- [Supplied data]:
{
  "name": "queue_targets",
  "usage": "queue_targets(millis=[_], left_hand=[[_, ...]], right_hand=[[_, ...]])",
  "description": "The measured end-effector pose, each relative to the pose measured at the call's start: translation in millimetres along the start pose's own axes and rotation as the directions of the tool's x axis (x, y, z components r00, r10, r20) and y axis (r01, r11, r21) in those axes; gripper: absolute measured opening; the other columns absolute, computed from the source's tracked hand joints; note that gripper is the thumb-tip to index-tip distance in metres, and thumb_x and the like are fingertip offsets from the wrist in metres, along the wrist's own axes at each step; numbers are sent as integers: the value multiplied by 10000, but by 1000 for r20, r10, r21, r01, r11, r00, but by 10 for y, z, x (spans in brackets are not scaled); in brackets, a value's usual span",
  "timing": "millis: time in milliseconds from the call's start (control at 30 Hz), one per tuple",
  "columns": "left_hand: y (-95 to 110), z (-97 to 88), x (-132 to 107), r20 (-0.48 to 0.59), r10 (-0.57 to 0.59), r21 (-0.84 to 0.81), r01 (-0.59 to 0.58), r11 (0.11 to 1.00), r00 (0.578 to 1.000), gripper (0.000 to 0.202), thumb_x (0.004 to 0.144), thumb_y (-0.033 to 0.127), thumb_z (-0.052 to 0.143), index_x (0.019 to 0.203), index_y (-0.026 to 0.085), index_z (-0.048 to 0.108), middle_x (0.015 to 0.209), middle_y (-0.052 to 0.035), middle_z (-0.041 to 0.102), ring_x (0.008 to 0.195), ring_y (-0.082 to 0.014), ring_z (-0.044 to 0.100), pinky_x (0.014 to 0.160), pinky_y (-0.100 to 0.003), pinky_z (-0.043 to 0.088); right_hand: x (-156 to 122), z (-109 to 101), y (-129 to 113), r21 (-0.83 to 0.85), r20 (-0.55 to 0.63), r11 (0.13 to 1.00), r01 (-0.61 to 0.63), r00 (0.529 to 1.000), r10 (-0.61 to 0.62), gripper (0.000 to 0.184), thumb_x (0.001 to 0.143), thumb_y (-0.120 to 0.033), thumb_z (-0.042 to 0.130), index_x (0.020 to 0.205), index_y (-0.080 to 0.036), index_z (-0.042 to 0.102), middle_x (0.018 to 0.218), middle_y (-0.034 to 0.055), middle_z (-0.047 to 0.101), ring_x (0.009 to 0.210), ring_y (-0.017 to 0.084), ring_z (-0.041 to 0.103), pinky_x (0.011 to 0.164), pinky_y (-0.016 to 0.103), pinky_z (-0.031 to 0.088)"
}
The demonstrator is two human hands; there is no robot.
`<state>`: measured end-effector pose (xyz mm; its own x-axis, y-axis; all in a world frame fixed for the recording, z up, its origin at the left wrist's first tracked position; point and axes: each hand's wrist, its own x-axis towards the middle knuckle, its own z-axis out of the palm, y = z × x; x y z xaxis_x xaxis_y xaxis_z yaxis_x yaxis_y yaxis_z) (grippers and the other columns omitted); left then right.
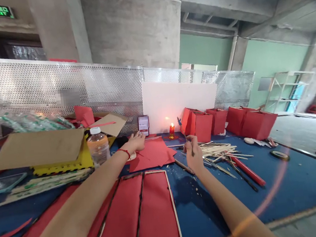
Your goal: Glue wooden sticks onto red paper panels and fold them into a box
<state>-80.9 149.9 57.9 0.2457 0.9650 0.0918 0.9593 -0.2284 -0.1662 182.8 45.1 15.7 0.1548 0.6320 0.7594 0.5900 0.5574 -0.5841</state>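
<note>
My left hand (136,141), a red cord round its wrist, stretches its fingers to the lower edge of an upright phone (144,125) with a lit screen. My right hand (193,153) is closed with fingers curled; something small and dark shows between them, too small to name. Left of it lie red paper sheets (150,153). A lit red candle (172,130) burns in a small holder behind. Right of that hand is a pile of thin wooden sticks (218,150). In front lies a red panel framed with thin sticks (157,210), partly hidden by my left arm.
A bottle with an orange label (98,146) stands beside my left forearm. Red paper boxes (201,127) line the back right, before a white board (173,99). A red rod (249,171) and a tape roll (279,155) lie right. Cardboard (38,147) is at left.
</note>
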Motion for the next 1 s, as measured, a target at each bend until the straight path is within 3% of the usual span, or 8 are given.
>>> queue_targets(millis=[133, 233, 333, 433, 533, 733, 900, 1000], left_hand=[[8, -84, -654, 127, 129, -169, -107, 980, 983, 812, 811, 498, 533, 1507, 151, 298, 1596, -154, 208, 1489, -327, 139, 1174, -526, 171], [42, -92, -1112, 219, 195, -274, -132, 953, 956, 1080, 693, 699, 592, 1541, 157, 199, 1601, -172, 165, 1476, -347, 177, 1171, -454, 232], [91, -12, -1381, 310, 246, -326, -141, 935, 918, 1272, 580, 753, 658, 1556, 147, 111, 1605, -191, 109, 1475, -363, 164, 1165, -437, 257], [132, 112, -1446, 333, 269, -349, -147, 926, 903, 1341, 548, 764, 677, 1560, 163, 34, 1608, -201, 34, 1477, -382, 125, 1172, -474, 233], [176, 208, -1437, 289, 266, -342, -160, 926, 920, 1274, 606, 755, 641, 1561, 178, 25, 1609, -200, 27, 1480, -388, 86, 1172, -518, 199], [288, 239, -1477, 201, 160, -303, -94, 948, 967, 1025, 790, 668, 518, 1557, 153, 74, 1611, -192, 40, 1488, -371, 34, 1170, -565, 140], [364, 207, -1482, 8, 305, -320, -286, 903, 952, 781, 908, 579, 420, 1547, 214, 159, 1630, -106, 66, 1504, -292, 15, 1201, -487, 87], [437, 235, -1489, 46, 418, -332, -381, 863, 907, 680, 949, 582, 317, 1532, 243, 233, 1629, -68, 83, 1505, -287, 16, 1193, -513, 92]], right_hand=[[196, -15, 89, 103, -142, 986, -130, 979, 143, 372, 978, -483, 190, 1056, -213, 434, 608, -2, 572, 598, 231, 584, 633, 338, 412], [266, -18, 207, 81, -132, 989, -120, 983, 130, 385, 968, -512, 212, 1053, -209, 434, 628, 11, 583, 628, 240, 589, 649, 350, 416], [217, -15, 348, 3, -71, 997, -80, 994, 80, 402, 966, -523, 232, 1018, -205, 472, 706, 43, 624, 678, 238, 598, 652, 347, 418], [133, -21, 457, -84, 63, 995, 49, 997, -44, 395, 960, -534, 296, 974, -206, 517, 854, 86, 664, 797, 244, 613, 720, 357, 435], [79, -41, 483, -137, 159, 975, 175, 975, -153, 391, 958, -532, 342, 973, -204, 554, 948, 106, 669, 898, 255, 608, 793, 369, 440], [31, -70, 395, -201, 234, 951, 237, 954, -189, 412, 991, -472, 290, 997, -219, 615, 968, 96, 688, 958, 251, 585, 823, 369, 438], [28, -70, 387, -220, 246, 946, 237, 952, -181, 414, 1002, -399, 266, 1064, -211, 629, 1046, 93, 701, 983, 255, 580, 849, 380, 440], [37, -65, 391, -234, 261, 942, 239, 949, -176, 408, 1001, -393, 278, 1088, -208, 631, 1054, 93, 701, 992, 258, 582, 857, 384, 446]])
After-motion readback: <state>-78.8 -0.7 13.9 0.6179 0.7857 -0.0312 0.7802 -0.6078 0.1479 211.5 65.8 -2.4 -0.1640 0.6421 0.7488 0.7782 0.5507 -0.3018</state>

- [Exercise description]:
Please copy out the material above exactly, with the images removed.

- [Exercise output]:
{
  "name": "queue_targets",
  "usage": "queue_targets(millis=[_], left_hand=[[_, ...]], right_hand=[[_, ...]])",
  "description": "The measured end-effector pose, each relative to the pose measured at the call's start: translation in millimetres along the start pose's own axes and rotation as the directions of the tool's x axis (x, y, z components r00, r10, r20) and y axis (r01, r11, r21) in those axes; gripper: absolute measured opening; the other columns absolute, computed from the source's tracked hand joints; note that gripper is the thumb-tip to index-tip distance in metres, and thumb_x and the like are fingertip offsets from the wrist in metres, along the wrist's own axes at each step; numbers are sent as integers: the value multiplied by 10000, but by 1000 for r20, r10, r21, r01, r11, r00, but by 10 for y, z, x (spans in brackets are not scaled); in brackets, a value's usual span",
  "timing": "millis: time in milliseconds from the call's start (control at 30 Hz), one per tuple",
  "columns": "left_hand: y (-95 to 110), z (-97 to 88), x (-132 to 107), r20 (-0.48 to 0.59), r10 (-0.57 to 0.59), r21 (-0.84 to 0.81), r01 (-0.59 to 0.58), r11 (0.11 to 1.00), r00 (0.578 to 1.000), gripper (0.000 to 0.202), thumb_x (0.004 to 0.144), thumb_y (-0.033 to 0.127), thumb_z (-0.052 to 0.143), index_x (0.019 to 0.203), index_y (-0.026 to 0.085), index_z (-0.048 to 0.108), middle_x (0.015 to 0.209), middle_y (-0.052 to 0.035), middle_z (-0.041 to 0.102), ring_x (0.008 to 0.195), ring_y (-0.082 to 0.014), ring_z (-0.044 to 0.100), pinky_x (0.014 to 0.160), pinky_y (-0.100 to 0.003), pinky_z (-0.043 to 0.088); right_hand: x (-156 to 122), z (-109 to 101), y (-129 to 113), r21 (-0.83 to 0.85), r20 (-0.55 to 0.63), r11 (0.13 to 1.00), r01 (-0.61 to 0.63), r00 (0.529 to 1.000), r10 (-0.61 to 0.62), gripper (0.000 to 0.184), thumb_x (0.001 to 0.143), thumb_y (-0.120 to 0.033), thumb_z (-0.042 to 0.130), index_x (0.020 to 0.205), index_y (-0.080 to 0.036), index_z (-0.042 to 0.102), middle_x (0.018 to 0.218), middle_y (-0.034 to 0.055), middle_z (-0.047 to 0.101), ring_x (0.009 to 0.210), ring_y (-0.017 to 0.084), ring_z (-0.041 to 0.103), pinky_x (0.011 to 0.164), pinky_y (-0.016 to 0.103), pinky_z (-0.031 to 0.088)"
}
The demonstrator is two human hands; there is no robot.
`<state>`: measured end-effector pose (xyz mm; its own x-axis, y-axis; all in a world frame fixed for the recording, z up, its origin at the left wrist's first tracked position; point and axes: each hand's wrist, its own x-axis towards the middle knuckle, its own z-axis out of the palm, y = z × x; x y z xaxis_x xaxis_y xaxis_z yaxis_x yaxis_y yaxis_z) (grippers and the other columns omitted); left then right.
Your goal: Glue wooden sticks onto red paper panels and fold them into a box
<state>-80.9 149.9 57.9 0.2457 0.9650 0.0918 0.9593 -0.2284 -0.1662 182.8 45.1 15.7 0.1548 0.6320 0.7594 0.5900 0.5574 -0.5841</state>
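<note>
My left hand (136,141), a red cord round its wrist, stretches its fingers to the lower edge of an upright phone (144,125) with a lit screen. My right hand (193,153) is closed with fingers curled; something small and dark shows between them, too small to name. Left of it lie red paper sheets (150,153). A lit red candle (172,130) burns in a small holder behind. Right of that hand is a pile of thin wooden sticks (218,150). In front lies a red panel framed with thin sticks (157,210), partly hidden by my left arm.
A bottle with an orange label (98,146) stands beside my left forearm. Red paper boxes (201,127) line the back right, before a white board (173,99). A red rod (249,171) and a tape roll (279,155) lie right. Cardboard (38,147) is at left.
</note>
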Motion for the next 1 s, as measured, a target at each bend until the straight path is within 3% of the usual span, or 8 are given.
>>> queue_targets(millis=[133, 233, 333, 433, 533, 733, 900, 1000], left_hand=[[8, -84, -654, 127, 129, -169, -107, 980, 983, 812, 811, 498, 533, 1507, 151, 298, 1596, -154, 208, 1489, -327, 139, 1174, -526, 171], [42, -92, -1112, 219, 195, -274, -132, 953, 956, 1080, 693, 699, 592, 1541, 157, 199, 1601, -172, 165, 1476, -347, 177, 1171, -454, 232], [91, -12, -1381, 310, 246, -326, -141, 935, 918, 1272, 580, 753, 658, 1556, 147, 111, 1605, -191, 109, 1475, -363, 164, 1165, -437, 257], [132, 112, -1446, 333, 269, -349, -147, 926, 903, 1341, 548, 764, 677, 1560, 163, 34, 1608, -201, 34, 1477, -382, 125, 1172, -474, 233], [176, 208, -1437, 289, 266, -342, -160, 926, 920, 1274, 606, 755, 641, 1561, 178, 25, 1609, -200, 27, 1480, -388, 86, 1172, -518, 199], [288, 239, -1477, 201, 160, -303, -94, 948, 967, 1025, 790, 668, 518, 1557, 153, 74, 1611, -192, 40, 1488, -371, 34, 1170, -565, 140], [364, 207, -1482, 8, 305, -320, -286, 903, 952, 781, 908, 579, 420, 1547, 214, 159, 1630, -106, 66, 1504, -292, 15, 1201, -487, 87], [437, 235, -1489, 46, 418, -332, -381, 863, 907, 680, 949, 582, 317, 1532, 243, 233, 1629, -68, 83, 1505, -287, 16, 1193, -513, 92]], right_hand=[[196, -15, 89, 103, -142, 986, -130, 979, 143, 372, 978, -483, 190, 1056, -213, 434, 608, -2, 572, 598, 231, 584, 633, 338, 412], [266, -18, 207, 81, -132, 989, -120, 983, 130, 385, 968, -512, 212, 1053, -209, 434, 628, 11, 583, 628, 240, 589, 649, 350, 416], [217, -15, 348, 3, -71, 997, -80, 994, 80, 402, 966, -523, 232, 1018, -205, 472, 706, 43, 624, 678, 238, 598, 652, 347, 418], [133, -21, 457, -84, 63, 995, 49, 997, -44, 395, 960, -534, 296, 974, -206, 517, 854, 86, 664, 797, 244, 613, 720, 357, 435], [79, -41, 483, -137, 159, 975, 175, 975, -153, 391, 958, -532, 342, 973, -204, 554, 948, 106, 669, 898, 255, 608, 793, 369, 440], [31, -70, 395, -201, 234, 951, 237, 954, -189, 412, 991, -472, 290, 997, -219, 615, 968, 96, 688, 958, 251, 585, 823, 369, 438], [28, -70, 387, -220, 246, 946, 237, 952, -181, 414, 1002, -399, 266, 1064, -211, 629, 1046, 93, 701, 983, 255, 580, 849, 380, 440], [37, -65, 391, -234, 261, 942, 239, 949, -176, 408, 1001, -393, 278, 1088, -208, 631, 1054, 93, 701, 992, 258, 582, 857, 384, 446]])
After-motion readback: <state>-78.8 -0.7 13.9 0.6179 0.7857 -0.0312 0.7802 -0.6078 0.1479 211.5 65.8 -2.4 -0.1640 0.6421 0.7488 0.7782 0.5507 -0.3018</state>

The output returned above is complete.